After going undrafted, Patrick signed with the Green Bay Packers on June 1, 2016. He was waived by the Packers on September 3 and signed to the team's practice squad on September 5, 2016. He signed a reserve/future contract with the Packers on January 24, 2017.

Patrick made the Packers' final roster in 2017, playing in 12 games, starting two at guard.

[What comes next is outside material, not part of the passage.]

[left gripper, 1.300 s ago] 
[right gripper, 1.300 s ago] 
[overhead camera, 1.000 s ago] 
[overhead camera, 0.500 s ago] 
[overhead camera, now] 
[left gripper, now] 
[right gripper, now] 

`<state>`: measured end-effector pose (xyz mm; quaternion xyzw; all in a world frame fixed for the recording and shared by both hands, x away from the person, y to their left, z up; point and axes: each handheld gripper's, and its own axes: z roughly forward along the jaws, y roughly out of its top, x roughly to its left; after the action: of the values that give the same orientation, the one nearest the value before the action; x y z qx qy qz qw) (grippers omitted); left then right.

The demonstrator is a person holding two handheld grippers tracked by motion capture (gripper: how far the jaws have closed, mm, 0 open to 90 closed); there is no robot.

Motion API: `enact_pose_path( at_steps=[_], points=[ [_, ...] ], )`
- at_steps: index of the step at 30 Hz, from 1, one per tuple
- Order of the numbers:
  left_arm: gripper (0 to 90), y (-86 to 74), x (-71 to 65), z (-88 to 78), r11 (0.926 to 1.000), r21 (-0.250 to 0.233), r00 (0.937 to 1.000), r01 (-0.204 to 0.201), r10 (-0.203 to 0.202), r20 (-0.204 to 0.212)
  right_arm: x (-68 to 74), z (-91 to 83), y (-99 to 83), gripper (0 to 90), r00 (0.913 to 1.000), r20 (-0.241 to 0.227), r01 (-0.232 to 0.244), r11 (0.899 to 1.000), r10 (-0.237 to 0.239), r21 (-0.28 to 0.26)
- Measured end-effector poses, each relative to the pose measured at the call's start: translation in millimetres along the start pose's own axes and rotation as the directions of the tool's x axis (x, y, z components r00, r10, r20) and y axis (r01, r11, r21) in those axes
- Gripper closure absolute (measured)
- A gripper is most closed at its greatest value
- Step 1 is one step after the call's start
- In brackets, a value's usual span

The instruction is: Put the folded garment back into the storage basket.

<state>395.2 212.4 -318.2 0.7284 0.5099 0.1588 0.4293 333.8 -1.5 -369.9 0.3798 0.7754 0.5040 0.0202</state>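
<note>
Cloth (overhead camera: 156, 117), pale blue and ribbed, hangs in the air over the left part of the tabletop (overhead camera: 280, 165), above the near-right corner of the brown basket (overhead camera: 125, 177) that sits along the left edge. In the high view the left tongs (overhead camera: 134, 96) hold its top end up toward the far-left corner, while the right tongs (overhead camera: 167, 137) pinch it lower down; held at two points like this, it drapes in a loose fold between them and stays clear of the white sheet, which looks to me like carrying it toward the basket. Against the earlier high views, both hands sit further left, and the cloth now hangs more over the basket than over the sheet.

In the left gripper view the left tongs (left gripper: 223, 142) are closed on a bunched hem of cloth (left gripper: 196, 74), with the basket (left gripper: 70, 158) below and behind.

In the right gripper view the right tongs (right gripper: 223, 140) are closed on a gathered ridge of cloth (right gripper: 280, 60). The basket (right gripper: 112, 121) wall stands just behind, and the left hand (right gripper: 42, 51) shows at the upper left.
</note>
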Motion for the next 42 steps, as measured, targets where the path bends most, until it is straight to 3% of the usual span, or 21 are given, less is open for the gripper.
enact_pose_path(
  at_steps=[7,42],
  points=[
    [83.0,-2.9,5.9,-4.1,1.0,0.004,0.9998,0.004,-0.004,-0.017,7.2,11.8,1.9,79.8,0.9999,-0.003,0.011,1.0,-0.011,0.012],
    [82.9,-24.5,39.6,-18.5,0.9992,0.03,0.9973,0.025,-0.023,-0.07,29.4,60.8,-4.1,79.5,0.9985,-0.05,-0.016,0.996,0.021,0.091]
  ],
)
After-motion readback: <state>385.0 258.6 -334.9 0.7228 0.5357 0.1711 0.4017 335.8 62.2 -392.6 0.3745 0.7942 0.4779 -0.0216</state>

He was re-signed on March 13, 2018.

On December 28, 2019, Patrick signed a two-year contract extension with the Packers. The next day, Patrick replaced an injured Corey Linsley at center during a Week 17 victory over the Detroit Lions, despite primarily playing as a guard for most of the season.

===Chicago Bears===
On March 16, 2022, Patrick signed a two-year contract with the Chicago Bears. Patrick announced he would play at center for the Bears. After alternating with Teven Jenkins at right guard the first two games, he was named the starter in Week 3, but moved to left guard in Week 5 following an injury to Cody Whitehair. Patrick would get the starting job at center by Week 7 against the New England Patriots, but left the game in the first quarter with a toe injury. Patrick was placed on injured reserve on October 27 and was ruled out for the rest of the season.

Patrick entered the 2023 season as the Bears starting center, starting 15 games.

===New Orleans Saints===
On May 13, 2024, Patrick signed a one-year contract with the New Orleans Saints. He appeared in 11 games (10 starts) for New Orleans, playing 79% of the team's offensive snaps. On December 28, Patrick was placed on injured reserve with a knee injury, ending his season.

===Cincinnati Bengals===
On March 21, 2025, Patrick signed a one-year contract with the Cincinnati Bengals. He was named the Week 1 starting right guard, but suffered a calf injury in the game and was placed on injured reserve on September 9. On October 16, Patrick was activated ahead of Cincinnati's Week 7 matchup against the Pittsburgh Steelers.

===New York Giants===
On April 6, 2026, Patrick signed a one-year contract with the New York Giants. On August 30, 2026, after battling many injuries during camp, Patrick was released.

===Washington Commanders===
On September 16, 2026, Patrick signed with the Washington Commanders.